Arrivé à Lomé, le 3 janvier, en provenance du Bénin, le ministre allemand de la Coopération et du Développement, Gerd Müller, s'est tout de suite rendu, sur le chantier de l'ancien Palais des gouverneurs, un monument qui raconte, à lui seul, plus d'un siècle d'histoire des relations germano-togolaises. Volonté du gouverneur, August Köhler, pour rendre la nouvelle capitale coloniale visible depuis la mer, cette demeure est érigée, en sept ans, de 1898 à 1905, sous la direction technique de l'ingénieur des travaux allemand Furtkamp. C'est, alors, le symbole, au Togo, de la puissance et de la prospérité allemande.

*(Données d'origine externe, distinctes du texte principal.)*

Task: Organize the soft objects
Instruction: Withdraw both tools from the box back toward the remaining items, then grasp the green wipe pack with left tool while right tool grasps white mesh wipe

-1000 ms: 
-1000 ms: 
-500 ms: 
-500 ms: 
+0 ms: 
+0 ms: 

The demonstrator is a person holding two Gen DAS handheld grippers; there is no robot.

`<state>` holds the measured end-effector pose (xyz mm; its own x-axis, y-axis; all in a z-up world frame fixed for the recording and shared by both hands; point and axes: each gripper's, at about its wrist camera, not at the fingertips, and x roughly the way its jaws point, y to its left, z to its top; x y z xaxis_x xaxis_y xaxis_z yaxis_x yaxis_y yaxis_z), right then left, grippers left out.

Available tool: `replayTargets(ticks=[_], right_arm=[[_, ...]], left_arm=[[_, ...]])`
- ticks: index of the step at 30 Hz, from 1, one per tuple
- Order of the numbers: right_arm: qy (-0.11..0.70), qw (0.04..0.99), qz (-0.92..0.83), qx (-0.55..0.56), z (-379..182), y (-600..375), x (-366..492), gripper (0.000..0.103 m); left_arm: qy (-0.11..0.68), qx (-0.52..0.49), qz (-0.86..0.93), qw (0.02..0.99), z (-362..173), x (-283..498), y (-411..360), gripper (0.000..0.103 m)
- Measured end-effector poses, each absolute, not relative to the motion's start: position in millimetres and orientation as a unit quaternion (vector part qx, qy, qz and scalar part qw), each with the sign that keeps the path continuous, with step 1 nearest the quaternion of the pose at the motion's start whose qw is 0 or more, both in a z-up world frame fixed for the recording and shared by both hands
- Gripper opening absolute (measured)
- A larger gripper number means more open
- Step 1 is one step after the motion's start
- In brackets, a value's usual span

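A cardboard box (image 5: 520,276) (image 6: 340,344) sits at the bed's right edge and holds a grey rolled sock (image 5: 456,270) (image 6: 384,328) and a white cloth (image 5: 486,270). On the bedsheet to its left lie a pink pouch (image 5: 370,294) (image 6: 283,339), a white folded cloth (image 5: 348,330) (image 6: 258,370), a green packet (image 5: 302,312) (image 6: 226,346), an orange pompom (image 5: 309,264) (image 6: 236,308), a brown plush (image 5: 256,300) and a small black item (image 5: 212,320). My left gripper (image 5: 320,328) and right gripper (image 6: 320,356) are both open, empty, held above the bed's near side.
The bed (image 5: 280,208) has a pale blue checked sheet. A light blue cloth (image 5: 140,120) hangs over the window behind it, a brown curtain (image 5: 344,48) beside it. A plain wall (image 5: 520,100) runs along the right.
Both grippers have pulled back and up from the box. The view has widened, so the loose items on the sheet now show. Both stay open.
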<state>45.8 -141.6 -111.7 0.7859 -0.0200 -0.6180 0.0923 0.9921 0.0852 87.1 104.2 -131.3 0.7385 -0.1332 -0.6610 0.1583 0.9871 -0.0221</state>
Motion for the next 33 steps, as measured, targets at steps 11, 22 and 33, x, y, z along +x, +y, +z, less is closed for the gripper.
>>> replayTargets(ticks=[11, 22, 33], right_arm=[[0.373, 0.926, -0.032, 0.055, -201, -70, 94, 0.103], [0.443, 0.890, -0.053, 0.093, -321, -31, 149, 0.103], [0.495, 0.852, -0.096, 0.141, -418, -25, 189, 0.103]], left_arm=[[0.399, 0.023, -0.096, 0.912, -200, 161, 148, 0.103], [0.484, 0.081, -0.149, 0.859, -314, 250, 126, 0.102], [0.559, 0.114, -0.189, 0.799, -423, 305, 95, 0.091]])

D'abord, résidence des gouverneurs allemands, puis, français (après la défaite de l'Allemagne pendant la première guerre mondiale), elle fut utilisée comme siège de l'Etat du Togo jusqu'en 1970. De 1976 à 1991, le Palais devient "Palais des Hôtes de marque de la République togolaise" avant de devenir le siège de la primature entre septembre et décembre 1991.

Après une heure de visite guidée effectuée en compagnie du premier ministre togolais, Komi Sélom Klassou, l'hôte allemand s'est réjoui de la volonté des autorités togolaises de rénover et d'offrir à la culture du pays, un monument qui symbolise, à jamais, la proximité historique entre les deux pays. 

Le projet Palais de Lomé est un projet de restauration et de transformation de l'ancien Palais des gouverneurs et son parc dans Lomé, en un équipement de loisirs culturels et de parc public. Piloté par Sonia Lawson, l'édifice restauré sera un lieu patrimonial pour son architecture et son parc ; de promenades dans le parc en front de mer de 10 hectares (100 000 m²), qui se déploie jusqu'au front de mer ; d'expositions sur Lomé, le Togo et les expressions culturelles contemporaines; de loisirs, avec des restaurants et une galerie d'art...  Son ouverture est prévue pour 2017.

A titre d'information, le Togo fut une colonie allemande à partir de 1883 avant de devenir une pupille de la Société des Nations (future Organisation des Nations-Unies), en 1919, sous l'administration directe de la France et de la Grande Bretagne. Il en fut de même du Cameroun, l'autre ancienne colonie allemande en Afrique centrale.